Massive Shakeup of Major Players Under Way, Especially in Social Media
LarrySanger.org does not usually break news. But since this is such a huge story and no other outlets seem to be covering it, we thought we would do so.
Note: Updated rank numbers (not images), below, with data from Sept. 30.
Sep. 29, 2019 (THE INTERNET) – Many of the websites that have come under attack in recent years for violating user expectations of privacy, free speech, autonomy, and neutrality are now in decline, according to data published by Amazon’s web traffic ranking website, Alexa.com. The decliners include many of the best-known names of Big Tech: Twitter, Facebook, Wikipedia, Instagram, Quora, and more.
LarrySanger.org has been unable to locate any recent articles in the technology and Internet press making similar observations of these startling declines. We rely on our readers to fact-check us. The observations are much in line with declines in downloads of Facebook and Instagram apps, noticed by ReclaimTheNet.org.
Twitter plunged from Alexa rank 11 to 26 in the last three months. The microblogging site, dominated by celebrities and news, now trails Reddit in the rankings. Reddit itself has recently declined from a peak of 12, in July, to 18 today. Twitter was the focus of a “Social Media Strike” campaign last July 4-5. At the same time Wikipedia ex-founder Larry Sanger and others, who organized the strike, promoted a Declaration of Digital Independence.
Facebook slid from Alexa rank 3 to rank 5. This might be significant, though a drop of only two spots, considering that it is within the top five. The social media giant has come under severe attack for its failure to respect user privacy rights, and has been abandoned by millions of users. The two sites that now occupy Alexa ranks 3 and 4 are Chinese sites.

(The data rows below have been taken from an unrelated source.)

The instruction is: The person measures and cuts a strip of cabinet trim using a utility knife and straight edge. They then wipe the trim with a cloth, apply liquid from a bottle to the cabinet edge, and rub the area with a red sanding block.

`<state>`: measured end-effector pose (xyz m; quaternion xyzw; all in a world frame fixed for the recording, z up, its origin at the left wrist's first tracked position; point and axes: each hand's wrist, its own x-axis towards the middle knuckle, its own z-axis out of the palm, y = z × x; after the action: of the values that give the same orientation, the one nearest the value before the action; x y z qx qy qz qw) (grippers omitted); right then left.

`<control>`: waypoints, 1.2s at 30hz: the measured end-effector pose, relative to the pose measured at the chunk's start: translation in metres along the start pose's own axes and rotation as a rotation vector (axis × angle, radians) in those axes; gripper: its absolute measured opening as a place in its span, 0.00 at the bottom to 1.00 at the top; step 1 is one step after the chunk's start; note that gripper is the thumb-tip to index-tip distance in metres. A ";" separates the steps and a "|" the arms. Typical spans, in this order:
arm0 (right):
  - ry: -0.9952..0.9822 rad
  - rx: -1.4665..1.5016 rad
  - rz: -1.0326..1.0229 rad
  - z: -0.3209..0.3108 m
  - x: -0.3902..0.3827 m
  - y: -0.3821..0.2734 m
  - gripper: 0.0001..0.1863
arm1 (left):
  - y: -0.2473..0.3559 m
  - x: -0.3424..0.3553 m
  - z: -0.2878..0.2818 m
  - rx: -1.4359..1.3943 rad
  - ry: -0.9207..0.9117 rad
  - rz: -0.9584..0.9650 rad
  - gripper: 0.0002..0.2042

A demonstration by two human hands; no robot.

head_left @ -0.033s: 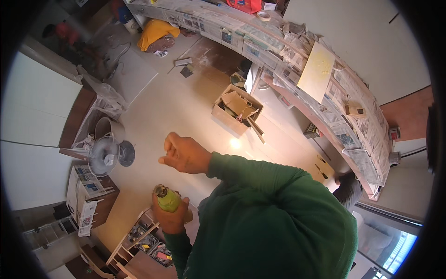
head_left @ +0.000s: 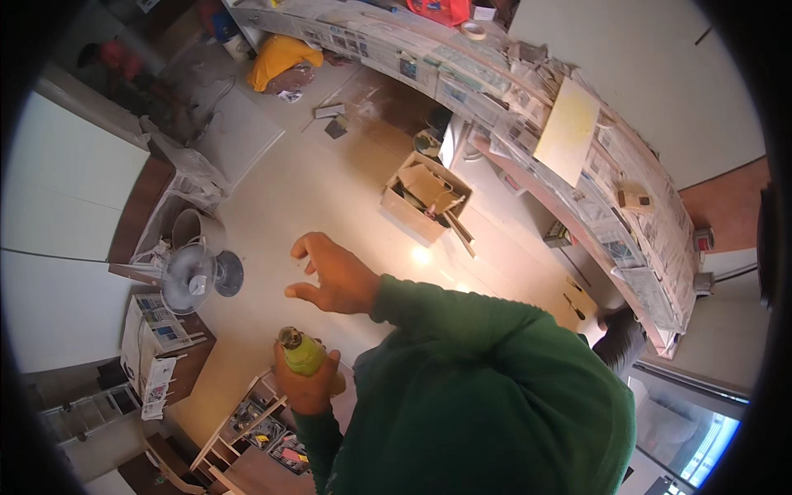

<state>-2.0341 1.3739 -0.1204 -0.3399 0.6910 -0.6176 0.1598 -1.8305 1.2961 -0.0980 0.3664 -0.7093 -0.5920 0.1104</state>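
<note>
My left hand (head_left: 307, 386) is wrapped around a yellow-green hand-held power tool (head_left: 301, 351), its dark metal tip pointing up and away from me. My right hand (head_left: 332, 279) hovers just above and beyond the tool with its fingers spread and nothing in it. It does not touch the tool. Both arms are in green sleeves (head_left: 487, 388), which fill the lower right of the view.
Far below on the pale floor are an open cardboard box (head_left: 425, 198) of scraps, a small standing fan (head_left: 191, 279) and a wooden crate of tools (head_left: 260, 425). A long counter covered in newspaper (head_left: 627, 198) curves along the right. A yellow bundle (head_left: 279, 56) lies at the back.
My right hand has gone from a closed fist to spread fingers. My left hand still holds the tool in about the same place.
</note>
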 end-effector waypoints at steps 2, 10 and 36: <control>-0.003 0.085 -0.027 -0.001 0.009 -0.017 0.11 | -0.001 0.030 -0.014 0.056 -0.053 0.064 0.28; -0.265 0.016 -0.516 0.035 0.079 0.000 0.08 | 0.003 0.133 -0.067 -0.168 -0.365 -0.044 0.31; -0.140 -0.638 -0.410 0.187 0.250 0.061 0.14 | -0.021 0.256 -0.234 -0.161 -0.350 0.487 0.32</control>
<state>-2.1105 1.0678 -0.1645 -0.5449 0.7536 -0.3661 -0.0340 -1.8652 0.9518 -0.1237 0.0683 -0.7352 -0.6566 0.1537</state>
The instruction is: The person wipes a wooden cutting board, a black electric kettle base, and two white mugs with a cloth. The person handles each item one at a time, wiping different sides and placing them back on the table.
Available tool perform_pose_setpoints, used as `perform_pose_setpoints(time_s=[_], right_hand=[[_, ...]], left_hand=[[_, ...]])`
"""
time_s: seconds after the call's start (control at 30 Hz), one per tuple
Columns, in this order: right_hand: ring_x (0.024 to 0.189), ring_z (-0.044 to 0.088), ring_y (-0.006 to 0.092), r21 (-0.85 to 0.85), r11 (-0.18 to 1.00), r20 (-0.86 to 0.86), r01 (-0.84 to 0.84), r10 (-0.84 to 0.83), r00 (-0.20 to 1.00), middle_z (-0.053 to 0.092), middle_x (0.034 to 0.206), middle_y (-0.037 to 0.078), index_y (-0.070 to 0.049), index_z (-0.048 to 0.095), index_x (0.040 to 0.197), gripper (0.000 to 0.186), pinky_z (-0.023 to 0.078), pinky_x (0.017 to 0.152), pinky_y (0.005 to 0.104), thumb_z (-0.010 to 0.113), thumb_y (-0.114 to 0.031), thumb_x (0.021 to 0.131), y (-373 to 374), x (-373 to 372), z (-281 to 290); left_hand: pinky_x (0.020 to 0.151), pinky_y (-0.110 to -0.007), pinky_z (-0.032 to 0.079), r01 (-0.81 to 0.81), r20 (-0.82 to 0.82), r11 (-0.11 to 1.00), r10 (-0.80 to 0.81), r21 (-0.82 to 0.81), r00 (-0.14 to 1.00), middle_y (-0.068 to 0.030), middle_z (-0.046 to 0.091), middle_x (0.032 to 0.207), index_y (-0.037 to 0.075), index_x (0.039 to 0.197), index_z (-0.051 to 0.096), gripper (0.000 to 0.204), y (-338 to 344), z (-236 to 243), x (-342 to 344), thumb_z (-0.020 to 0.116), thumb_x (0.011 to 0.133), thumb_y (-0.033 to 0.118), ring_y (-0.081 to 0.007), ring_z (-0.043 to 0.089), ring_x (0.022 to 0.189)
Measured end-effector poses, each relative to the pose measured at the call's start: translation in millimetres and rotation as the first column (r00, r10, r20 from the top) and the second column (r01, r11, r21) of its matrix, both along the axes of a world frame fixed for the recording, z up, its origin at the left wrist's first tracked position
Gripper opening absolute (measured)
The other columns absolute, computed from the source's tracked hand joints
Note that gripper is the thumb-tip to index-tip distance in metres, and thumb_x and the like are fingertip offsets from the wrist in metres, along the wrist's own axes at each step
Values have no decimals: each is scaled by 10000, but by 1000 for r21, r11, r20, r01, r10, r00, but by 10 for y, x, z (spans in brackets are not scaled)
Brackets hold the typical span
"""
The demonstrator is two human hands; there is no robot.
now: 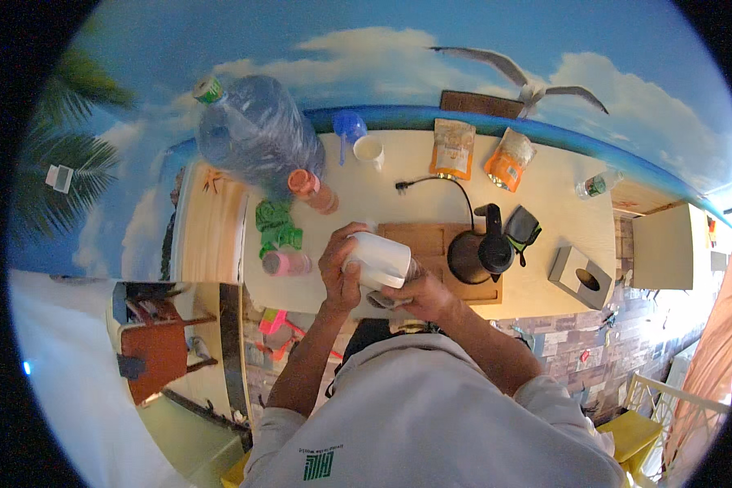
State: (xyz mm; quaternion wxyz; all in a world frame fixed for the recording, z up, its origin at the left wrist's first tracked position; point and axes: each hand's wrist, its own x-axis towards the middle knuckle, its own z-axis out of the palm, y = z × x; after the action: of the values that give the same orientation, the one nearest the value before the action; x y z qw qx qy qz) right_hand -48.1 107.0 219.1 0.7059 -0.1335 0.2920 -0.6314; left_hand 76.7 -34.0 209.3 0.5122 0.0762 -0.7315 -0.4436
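My left hand (pixel 342 264) is closed around a white, rounded container (pixel 380 259), tilted in front of my chest over the near table edge. Whether it is a cup or a jug I cannot tell. Against the container's lower right side, my right hand (pixel 423 294) is closed on a crumpled greyish cloth (pixel 386 301). Part of the cloth is hidden behind the fingers. Just beyond the hands lies a wooden tray (pixel 415 234). A black electric kettle (pixel 477 254) stands on the tray's right part, and a black cord with a plug (pixel 402 186) lies behind it.
Left on the table are a large water bottle (pixel 256 130), a pink-lidded bottle (pixel 313 191), green crumpled plastic (pixel 276 224) and a pink jar (pixel 286 263). Behind stand a white cup (pixel 369 152) and two orange pouches (pixel 452 150). A tissue box (pixel 581 277) sits right.
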Motion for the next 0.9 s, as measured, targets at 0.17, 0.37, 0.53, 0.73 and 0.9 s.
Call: perform_pose_setpoints(time_s=[0.17,0.37,0.53,0.73,0.9], right_hand=[[959,707,309,-246,967,-936,-61,-221,273,715,1110,128,-38,665,1156,394,575,813,443,723,-7,767,-139,152,-127],[1069,660,366,131,965,-913,-227,28,-407,658,1156,254,12,652,1149,471,575,831,482,731,-69,691,-225,485,-189],[1152,644,313,-30,999,-629,-41,14,777,664,1263,163,-28,593,1306,524,519,983,450,765,-173,833,-210,206,153],[1104,656,241,281,947,139,159,-204,969,679,1235,100,-71,584,1322,496,523,995,436,734,-342,935,-184,7,211],[1019,691,306,8,980,-778,200,-119,617,704,1163,159,-11,626,1243,471,556,870,457,723,-349,930,-116,-51,-67]], left_hand=[[867,-427,543,77,224,605,-406,792,886,-138,601,1317,97,1402,519,619,-314,-105,356,513,1011,576,-238,632,1071],[721,-322,531,-294,625,608,-447,737,640,-73,710,967,38,1152,716,456,-483,-12,158,691,939,441,-141,651,873],[800,-381,552,-118,426,897,-83,425,901,-153,725,1025,-4,1116,699,438,-407,-107,-16,719,902,378,-217,682,929],[926,-482,525,73,-1,972,-75,-224,997,-229,606,1317,25,1342,522,474,-405,-24,-229,614,963,294,-383,643,1083],[907,-400,548,29,229,576,-370,817,900,-135,617,1313,38,1352,539,556,-207,-87,-26,603,985,451,-247,645,1133]])
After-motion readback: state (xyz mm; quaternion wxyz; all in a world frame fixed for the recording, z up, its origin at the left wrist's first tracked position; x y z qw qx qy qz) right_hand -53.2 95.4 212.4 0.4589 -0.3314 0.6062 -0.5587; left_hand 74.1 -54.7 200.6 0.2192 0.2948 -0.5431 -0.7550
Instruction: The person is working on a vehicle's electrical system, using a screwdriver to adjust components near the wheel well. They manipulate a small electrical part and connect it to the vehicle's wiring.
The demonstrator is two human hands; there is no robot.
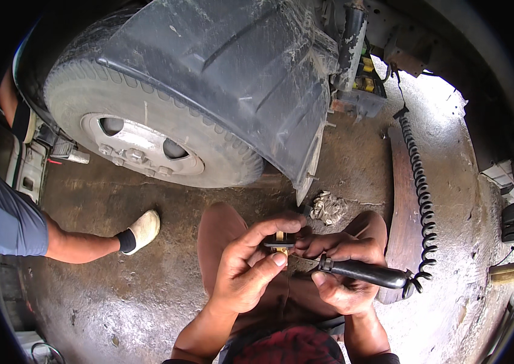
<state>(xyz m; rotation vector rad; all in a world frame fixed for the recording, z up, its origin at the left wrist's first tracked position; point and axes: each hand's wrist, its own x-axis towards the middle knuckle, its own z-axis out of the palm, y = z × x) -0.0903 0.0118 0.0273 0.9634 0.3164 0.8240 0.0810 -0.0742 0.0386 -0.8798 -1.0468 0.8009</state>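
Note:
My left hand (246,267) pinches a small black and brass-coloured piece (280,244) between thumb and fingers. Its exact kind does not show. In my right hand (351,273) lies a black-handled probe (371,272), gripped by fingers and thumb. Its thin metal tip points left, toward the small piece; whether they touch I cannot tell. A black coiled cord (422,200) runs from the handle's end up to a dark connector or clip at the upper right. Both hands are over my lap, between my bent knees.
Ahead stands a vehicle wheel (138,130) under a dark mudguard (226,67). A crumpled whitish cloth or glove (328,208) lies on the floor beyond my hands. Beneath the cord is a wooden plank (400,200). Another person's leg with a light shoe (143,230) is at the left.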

Once a mainstay of the top five, Wikipedia, too, has sunk with surprising speed from rank 5 to rank 9—all of this decline just within the last six weeks. Conservatives and libertarians have become more vocally fed up with the website’s noticeable abandonment of its neutrality policy, which Sanger originally articulated and still champions. “This is not surprising to me,” Sanger said, “considering everything that I have heard from Wikipedia’s readers in the last few years. The dominant tone among anyone not on the political left has shifted from grudging respect to outright hostility.” A relevant consideration is that the encyclopedia site’s traffic can decline over the summer, when school is out, so we will see if it bounces back in the coming months.
The Facebook-owned Instagram, which has also come under attack for its privacy and free speech violations, skidded from rank 13 to rank 23 in the last three months. This is in line with a study claiming Instagram engagement declined from May through July this year. As with Twitter, a common criticism of the social photo sharing site is that it tends to induce otherwise quite nice people behave nastily. Left-wing media and activists, as with many others on this list, have pressured the site to adopt policies that disproportionately impact conservative views, leading the right to exit.
Perhaps the most dramatic decline is that of Quora, which plummeted from the respectable rank of 82—similar to the BBC website’s rank—all the way to rank 235, with no sign of a slowdown. The once-dominant social Q&A site has moved gradually left over the last five years or so. The site has shed many disgruntled contributors in recent years, who frequently complain of biased moderation.
Other major recent decliners include Amazon’s gaming video site Twitch (slid from 26 to 37), Jimmy Wales’ for-profit wiki site Fandom (formerly Wikia; down from 53 to 74), and social sharing site Pinterest (dropped from 71 to 111).
Assuming the data is reliable, it is possible that users of major corporate offerings are finally leaving because they have decided “enough is enough” and that their privacy, free speech, and other legitimate interests will never be properly respected by the Big Tech companies that dominated the scene throughout the past decade. Other explanations are possible, of course.
Not all famous and big brands declined, but it is notable that the English language websites that gained include a few competitors of those that have come under the most severe criticism. Notable gainers include Bing (rose from 38 up to 29, a competitor of much-criticized Google Search), Office (51 to 30, a competitor of Google Docs), eBay (40 to 35), Stack Overflow (50 to 44), Apple (59 to 48), Medium (151 to 93, a competitor of Quora), and some pornography sites.
Some familiar news brands have probably absorbed traffic that might otherwise have gone to the declining social media sites: BBC (87 to 78), ESPN (113 to 85), The New York Times (117 to 103), Washington Post (287 to 178), FoxNews.com (245 to 219), Breitbart (333 to 285), and WSJ (627 to 466).
Some of the risers are of Chinese or Russian origin, the most notable of which is the Chinese TMall (rose from 9 to 4).
It is possible that these are all somehow reflections of some internal changes to Alexa’s ranking algorithms; LarrySanger.org has not contacted the company for this report. But this explanation is perhaps less likely since the declines did not happen all at once but have been spread out gradually, over a period of weeks or months.